Ashurst and Davies Arnold Cooper (DAC) have lost their bid to stave off £750m in claims against Buncefield operators Total.
Sitting in the High Court today Mr Justice David Steel found Total vicariously liable for all damages spinning out of the 2005 Buncefield explosion, which the court found was caused by the negligence of a Total employee.
The judge also found that Total’s head office staff had contributed to the explosion by failing to put in place an adequate system for preventing the overfilling of the fuel tanks that exploded.
It marks a major victory for Herbert Smith and Jonathan Sumption QC of Brick Court Chambers, who represented joint defendant Chevron in its quest to hold Total liable. Chevron would have been liable for 40 per cent of damages if it had lost the case.
As it stands, the company can claim damages and quantum against Total, which is likely to faces a damages bill of around £1bn.
The depot was jointly run by Total and Chevron by a venture called Hertfordshire Oil Storage Ltd (HOSL). Herbert Smith partners Ted Greeno and Caroline Kehoe argued through Sumption that Total had taken responsibility for maintaining the site and therefore should be held liable for negligence.

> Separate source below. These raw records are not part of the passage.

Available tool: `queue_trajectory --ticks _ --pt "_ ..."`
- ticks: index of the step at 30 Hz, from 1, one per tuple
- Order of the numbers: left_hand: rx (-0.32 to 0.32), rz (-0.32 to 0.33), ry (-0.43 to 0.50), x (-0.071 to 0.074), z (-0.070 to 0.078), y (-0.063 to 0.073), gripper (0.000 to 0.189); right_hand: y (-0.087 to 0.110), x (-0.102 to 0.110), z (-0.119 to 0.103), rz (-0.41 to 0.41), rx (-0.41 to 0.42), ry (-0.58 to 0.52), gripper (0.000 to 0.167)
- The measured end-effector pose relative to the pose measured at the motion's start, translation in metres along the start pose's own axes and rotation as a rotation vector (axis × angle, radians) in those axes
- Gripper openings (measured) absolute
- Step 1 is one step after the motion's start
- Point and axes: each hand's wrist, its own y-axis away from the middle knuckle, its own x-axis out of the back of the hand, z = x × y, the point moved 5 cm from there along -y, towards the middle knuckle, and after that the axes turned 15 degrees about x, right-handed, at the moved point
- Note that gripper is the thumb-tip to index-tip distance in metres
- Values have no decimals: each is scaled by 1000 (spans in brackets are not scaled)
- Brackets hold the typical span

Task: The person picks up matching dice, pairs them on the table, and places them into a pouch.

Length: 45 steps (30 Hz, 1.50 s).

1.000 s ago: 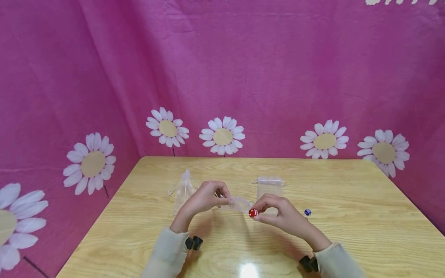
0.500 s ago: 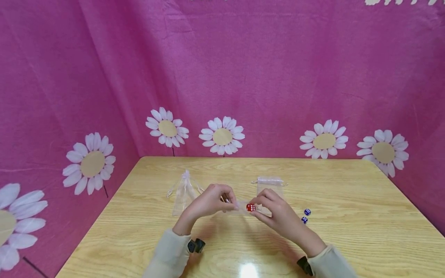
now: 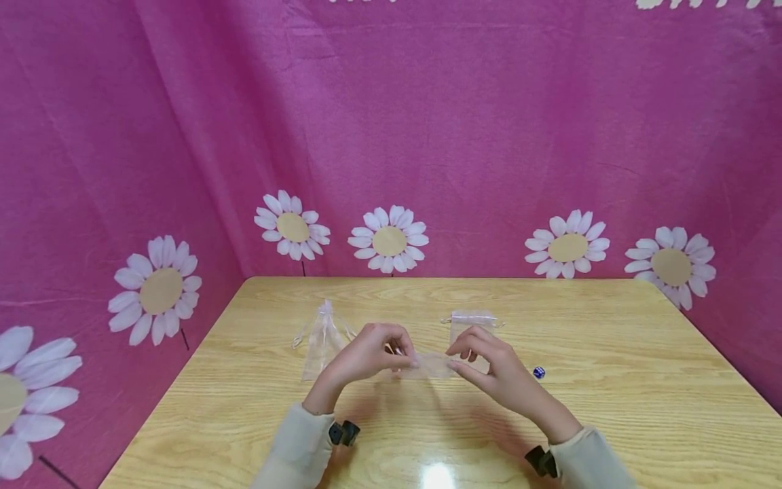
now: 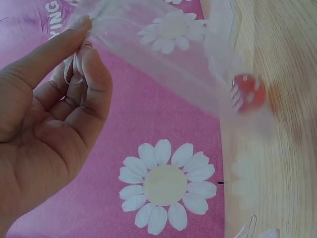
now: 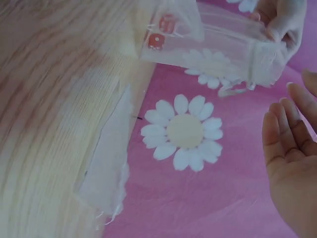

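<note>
My left hand (image 3: 375,352) pinches the drawstring end of a sheer, pale pink organza bag (image 3: 435,367) between thumb and fingertips. The bag hangs over the table, and two red dice (image 5: 156,41) show through its lower end in the right wrist view. One red die (image 4: 247,93) appears blurred in the left wrist view. Close to the bag's mouth, my right hand (image 3: 497,367) has its fingers parted and loosely bent, with nothing between them. A blue die (image 3: 539,372) lies on the table to the right of that hand.
A second organza bag (image 3: 320,346) lies on the wooden table (image 3: 611,407) at the left, its top gathered. Farther back, a third organza bag (image 3: 473,318) lies flat, partly hidden by my right hand. A pink curtain (image 3: 476,136) with daisies stands behind the table.
The red die has left my right fingers and is in the bag. My right fingers have spread. One of two blue dice seen before is now hidden behind the right hand.
</note>
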Motion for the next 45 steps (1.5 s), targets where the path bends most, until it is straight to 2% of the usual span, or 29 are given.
queue_trajectory --ticks 2,5,8,10,13,15,18,21,29,35,40,45 --pt "10 8 19 2 -1 0 7 2 4 5 13 -46 -45 25" --pt "22 2 66 4 -2 1 7 6 7 12 -22 -147 -160 34" --pt "29 -13 109 4 -2 1 8 11 4 16 -121 -249 -299 51" --pt "31 -23 125 5 -2 1 8 12 0 15 -205 -286 -351 55" --pt "34 -27 122 4 -2 1 9 12 -6 11 -300 -274 -352 41" --pt "38 -30 116 4 -2 0 9 11 -8 8 -321 -244 -318 25" --pt "43 -36 109 5 -3 0 9 9 -7 6 -304 -216 -289 6" --pt "33 -60 84 7 -4 1 10 8 -4 6 -276 -230 -267 7" --pt "20 -97 -62 17 -6 9 26 9 1 11 -222 -320 -217 6" --pt "54 -49 -38 21 -8 10 10 11 2 13 -213 -335 -213 6" --pt "89 -44 -8 25 -11 11 13 11 2 14 -219 -349 -213 6" --pt "103 -18 -7 33 -15 13 10 10 9 15 -188 -356 -173 7"
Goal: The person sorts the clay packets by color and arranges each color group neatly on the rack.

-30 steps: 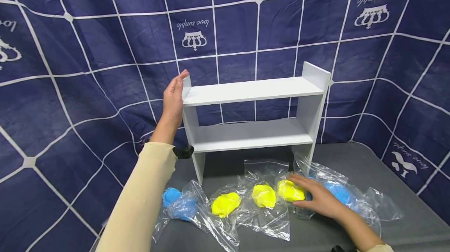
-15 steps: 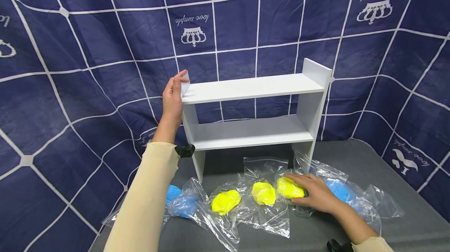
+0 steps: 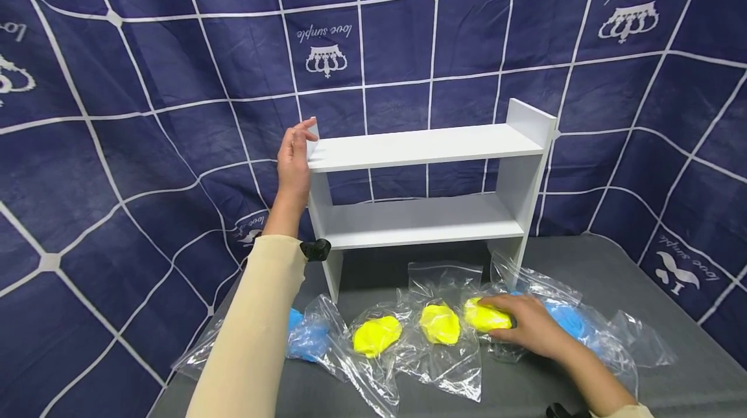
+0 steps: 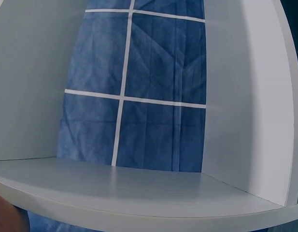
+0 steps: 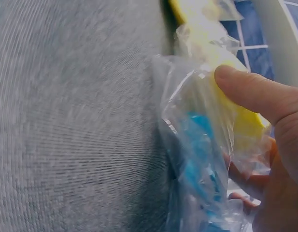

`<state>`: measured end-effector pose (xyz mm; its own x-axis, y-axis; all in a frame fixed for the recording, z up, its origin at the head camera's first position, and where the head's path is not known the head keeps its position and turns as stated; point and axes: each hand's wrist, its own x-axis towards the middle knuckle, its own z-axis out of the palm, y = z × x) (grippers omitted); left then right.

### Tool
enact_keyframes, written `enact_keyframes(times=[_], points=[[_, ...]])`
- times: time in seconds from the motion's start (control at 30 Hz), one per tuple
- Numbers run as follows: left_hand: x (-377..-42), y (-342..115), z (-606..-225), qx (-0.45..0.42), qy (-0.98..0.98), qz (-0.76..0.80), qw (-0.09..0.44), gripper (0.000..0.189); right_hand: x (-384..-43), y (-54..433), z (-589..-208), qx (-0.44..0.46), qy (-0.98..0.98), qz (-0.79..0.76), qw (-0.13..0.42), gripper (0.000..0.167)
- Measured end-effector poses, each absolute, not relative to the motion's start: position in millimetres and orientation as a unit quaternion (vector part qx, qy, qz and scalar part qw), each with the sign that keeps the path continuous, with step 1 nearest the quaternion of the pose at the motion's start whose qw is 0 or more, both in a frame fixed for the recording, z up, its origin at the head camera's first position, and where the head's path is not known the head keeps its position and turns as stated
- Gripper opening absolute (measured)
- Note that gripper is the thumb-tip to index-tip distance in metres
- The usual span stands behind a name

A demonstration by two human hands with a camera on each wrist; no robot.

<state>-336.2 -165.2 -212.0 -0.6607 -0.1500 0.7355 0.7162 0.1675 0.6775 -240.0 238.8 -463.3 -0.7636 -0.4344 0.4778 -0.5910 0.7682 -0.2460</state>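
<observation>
A white two-tier shelf (image 3: 423, 147) stands upright at the back. My left hand (image 3: 294, 162) grips the top of its left side panel, fingers bent over the edge. In the left wrist view the shelf's inside (image 4: 226, 96) fills the picture, and only a bit of the hand shows. At the front right, my right hand (image 3: 533, 327) holds a clear zip bag with a yellow clay-like lump (image 3: 484, 315). The right wrist view shows the thumb on one side of the yellow lump (image 5: 250, 121) and bent fingers behind, partly hidden. That bag still lies on the table.
Two more bagged yellow lumps, a middle one (image 3: 440, 324) and a left one (image 3: 377, 336), lie in the same row. Bagged blue lumps lie at the right (image 3: 565, 319) and left (image 3: 308, 340). A blue checked cloth (image 3: 397, 35) hangs behind the grey table (image 3: 659, 353).
The left hand's fingers have bent further over the panel edge. My right hand's fingers have drawn closer round the yellow lump. The left sleeve now covers more of the left blue lump.
</observation>
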Motion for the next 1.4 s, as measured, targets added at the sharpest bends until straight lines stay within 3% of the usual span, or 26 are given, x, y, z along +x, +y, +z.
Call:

Ashurst partner Mark Elvy and DAC partner Nick Young instructed Lord Grabiner QC of One Essex Court and Andrew Bartlett QC of Crown Office Chambers for Total Downstream UK and Total UK.
Kennedys acted as lead counsel for the insurers of residents affected outside the perimeter of Buncefield. The firm, which instructed Jonathan Gaisman QC of 7 Kings Bench Walk, scored a major victory against the oil companies in April 2008 when the defendants admitted negligence and conceded liability.